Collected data
···

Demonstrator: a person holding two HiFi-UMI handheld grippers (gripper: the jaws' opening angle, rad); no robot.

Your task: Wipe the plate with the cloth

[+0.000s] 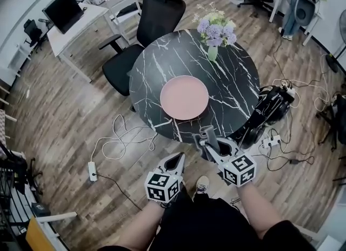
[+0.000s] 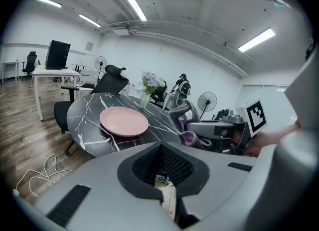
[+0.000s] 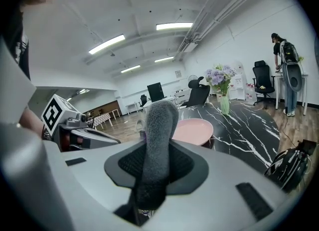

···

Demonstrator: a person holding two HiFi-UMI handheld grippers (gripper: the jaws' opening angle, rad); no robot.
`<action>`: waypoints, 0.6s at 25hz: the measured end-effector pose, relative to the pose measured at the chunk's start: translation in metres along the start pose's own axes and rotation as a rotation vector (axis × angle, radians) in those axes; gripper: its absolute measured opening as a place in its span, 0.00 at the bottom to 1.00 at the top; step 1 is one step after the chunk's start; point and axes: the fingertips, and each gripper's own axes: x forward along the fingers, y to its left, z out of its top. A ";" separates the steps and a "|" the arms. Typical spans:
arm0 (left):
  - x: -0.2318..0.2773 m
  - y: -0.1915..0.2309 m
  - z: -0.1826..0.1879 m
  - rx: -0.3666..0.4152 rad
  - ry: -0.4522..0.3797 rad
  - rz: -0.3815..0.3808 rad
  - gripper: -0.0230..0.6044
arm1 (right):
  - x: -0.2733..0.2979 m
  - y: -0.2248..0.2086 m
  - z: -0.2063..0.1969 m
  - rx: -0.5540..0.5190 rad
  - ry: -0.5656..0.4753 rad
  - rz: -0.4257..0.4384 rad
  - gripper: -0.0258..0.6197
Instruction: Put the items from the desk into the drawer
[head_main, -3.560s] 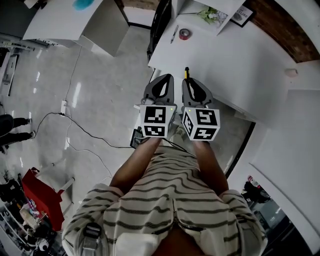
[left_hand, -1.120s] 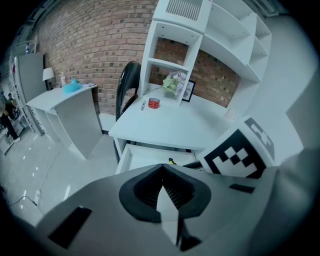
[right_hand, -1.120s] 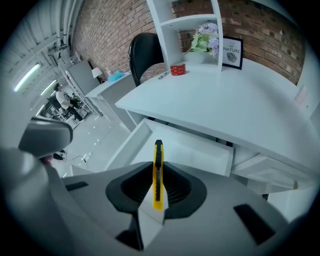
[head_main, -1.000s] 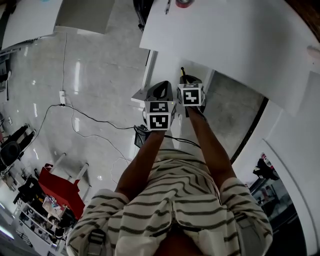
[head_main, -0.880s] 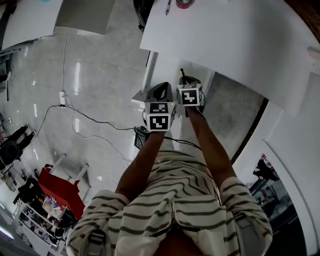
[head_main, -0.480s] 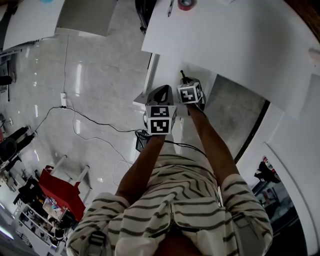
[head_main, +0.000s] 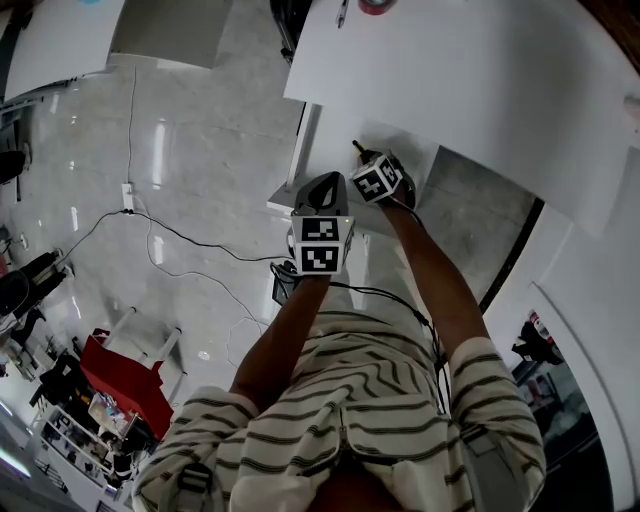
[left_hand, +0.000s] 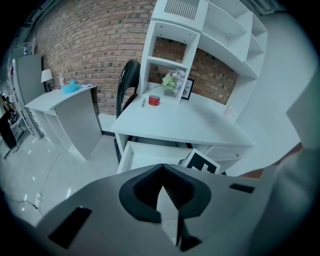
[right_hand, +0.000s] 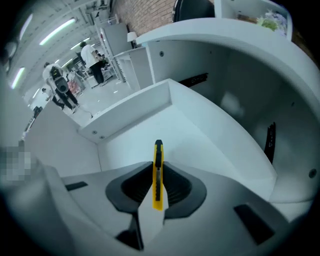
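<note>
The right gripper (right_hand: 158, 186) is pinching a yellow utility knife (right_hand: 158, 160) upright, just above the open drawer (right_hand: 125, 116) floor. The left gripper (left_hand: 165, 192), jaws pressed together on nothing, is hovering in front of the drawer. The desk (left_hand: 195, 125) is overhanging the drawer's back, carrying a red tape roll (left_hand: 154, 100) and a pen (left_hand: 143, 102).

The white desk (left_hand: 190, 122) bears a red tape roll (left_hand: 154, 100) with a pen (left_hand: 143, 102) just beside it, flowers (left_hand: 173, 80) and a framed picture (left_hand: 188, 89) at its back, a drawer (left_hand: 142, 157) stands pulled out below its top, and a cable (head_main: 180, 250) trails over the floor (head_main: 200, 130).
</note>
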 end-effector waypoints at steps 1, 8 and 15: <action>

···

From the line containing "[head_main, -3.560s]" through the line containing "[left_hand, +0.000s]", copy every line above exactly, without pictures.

Answer section:
[head_main, -3.560s] 
[left_hand, -1.120s] 
[right_hand, -1.120s] 
[head_main, -1.000s] 
[head_main, -0.880s] 
[head_main, -0.480s] 
[head_main, +0.000s] 
[left_hand, +0.000s] 

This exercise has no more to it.